## Task instructions
Would you print the whole listing again, word for word?

## Dataset section
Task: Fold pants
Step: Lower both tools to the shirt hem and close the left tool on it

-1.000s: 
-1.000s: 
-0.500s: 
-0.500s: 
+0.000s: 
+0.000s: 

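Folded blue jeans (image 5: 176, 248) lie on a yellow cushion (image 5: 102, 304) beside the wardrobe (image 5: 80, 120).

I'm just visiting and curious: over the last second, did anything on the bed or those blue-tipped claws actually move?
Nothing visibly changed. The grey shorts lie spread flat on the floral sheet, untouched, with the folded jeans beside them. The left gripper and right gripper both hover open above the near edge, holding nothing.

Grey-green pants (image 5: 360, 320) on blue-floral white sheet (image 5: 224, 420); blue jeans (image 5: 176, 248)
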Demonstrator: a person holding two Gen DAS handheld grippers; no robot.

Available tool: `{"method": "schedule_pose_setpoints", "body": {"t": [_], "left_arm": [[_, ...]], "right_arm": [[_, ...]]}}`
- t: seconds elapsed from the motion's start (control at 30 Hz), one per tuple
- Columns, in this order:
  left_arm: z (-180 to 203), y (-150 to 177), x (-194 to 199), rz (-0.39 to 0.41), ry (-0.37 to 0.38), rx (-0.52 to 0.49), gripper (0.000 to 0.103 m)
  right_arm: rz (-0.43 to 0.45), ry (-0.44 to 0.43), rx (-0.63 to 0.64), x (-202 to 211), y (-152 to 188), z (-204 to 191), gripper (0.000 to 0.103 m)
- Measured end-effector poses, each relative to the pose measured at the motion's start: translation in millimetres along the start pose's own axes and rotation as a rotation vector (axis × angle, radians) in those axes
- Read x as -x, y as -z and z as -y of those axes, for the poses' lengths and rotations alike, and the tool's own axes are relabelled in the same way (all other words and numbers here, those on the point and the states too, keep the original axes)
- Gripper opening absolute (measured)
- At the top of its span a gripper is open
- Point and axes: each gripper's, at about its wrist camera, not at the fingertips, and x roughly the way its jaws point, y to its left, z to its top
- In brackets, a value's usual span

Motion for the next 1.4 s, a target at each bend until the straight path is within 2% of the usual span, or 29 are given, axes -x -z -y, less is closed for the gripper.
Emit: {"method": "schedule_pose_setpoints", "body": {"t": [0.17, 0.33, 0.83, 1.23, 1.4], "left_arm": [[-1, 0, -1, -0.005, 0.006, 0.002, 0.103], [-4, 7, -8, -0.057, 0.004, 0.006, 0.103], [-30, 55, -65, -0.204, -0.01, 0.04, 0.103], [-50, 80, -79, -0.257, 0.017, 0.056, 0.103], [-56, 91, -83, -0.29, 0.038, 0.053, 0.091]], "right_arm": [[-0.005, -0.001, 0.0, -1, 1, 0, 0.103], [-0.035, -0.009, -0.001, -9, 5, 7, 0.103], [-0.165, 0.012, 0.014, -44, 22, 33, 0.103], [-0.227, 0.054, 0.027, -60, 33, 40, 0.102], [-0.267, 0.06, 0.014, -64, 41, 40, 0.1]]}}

## Solved problem
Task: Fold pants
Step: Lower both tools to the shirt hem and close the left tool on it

-1.000s: 
-1.000s: 
-0.500s: 
-0.500s: 
+0.000s: 
+0.000s: 

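Folded blue jeans (image 5: 176, 248) lie on a yellow cushion (image 5: 102, 304) beside the wardrobe (image 5: 80, 120).

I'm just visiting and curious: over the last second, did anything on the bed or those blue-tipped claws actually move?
Nothing visibly changed. The grey shorts lie spread flat on the floral sheet, untouched, with the folded jeans beside them. The left gripper and right gripper both hover open above the near edge, holding nothing.

Grey-green pants (image 5: 360, 320) on blue-floral white sheet (image 5: 224, 420); blue jeans (image 5: 176, 248)
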Demonstrator: a person holding two Gen DAS handheld grippers; no robot.

Available tool: `{"method": "schedule_pose_setpoints", "body": {"t": [_], "left_arm": [[_, ...]], "right_arm": [[_, ...]]}}`
- t: seconds elapsed from the motion's start (control at 30 Hz), one per tuple
- Columns, in this order:
  left_arm: z (-180 to 203), y (-150 to 177), x (-194 to 199), rz (-0.39 to 0.41), ry (-0.37 to 0.38), rx (-0.52 to 0.49), gripper (0.000 to 0.103 m)
  right_arm: rz (-0.43 to 0.45), ry (-0.44 to 0.43), rx (-0.63 to 0.64), x (-202 to 211), y (-152 to 188), z (-204 to 191), gripper (0.000 to 0.103 m)
- Measured end-effector poses, each relative to the pose measured at the motion's start: translation in millimetres along the start pose's own axes and rotation as a rotation vector (axis × angle, radians) in those axes
- Read x as -x, y as -z and z as -y of those axes, for the poses' lengths and rotations alike, and the tool's own axes are relabelled in the same way (all other words and numbers here, those on the point and the states too, keep the original axes)
- Gripper opening absolute (measured)
- At the top of its span a gripper is open
- Point and axes: each gripper's, at about its wrist camera, not at the fingertips, and x roughly the way its jaws point, y to its left, z to its top
- In brackets, a value's usual span

Motion for the next 1.4 s, a target at each bend until the straight path is within 2% of the usual span, or 29 are given, axes -x -z -y, less is closed for the gripper.
Emit: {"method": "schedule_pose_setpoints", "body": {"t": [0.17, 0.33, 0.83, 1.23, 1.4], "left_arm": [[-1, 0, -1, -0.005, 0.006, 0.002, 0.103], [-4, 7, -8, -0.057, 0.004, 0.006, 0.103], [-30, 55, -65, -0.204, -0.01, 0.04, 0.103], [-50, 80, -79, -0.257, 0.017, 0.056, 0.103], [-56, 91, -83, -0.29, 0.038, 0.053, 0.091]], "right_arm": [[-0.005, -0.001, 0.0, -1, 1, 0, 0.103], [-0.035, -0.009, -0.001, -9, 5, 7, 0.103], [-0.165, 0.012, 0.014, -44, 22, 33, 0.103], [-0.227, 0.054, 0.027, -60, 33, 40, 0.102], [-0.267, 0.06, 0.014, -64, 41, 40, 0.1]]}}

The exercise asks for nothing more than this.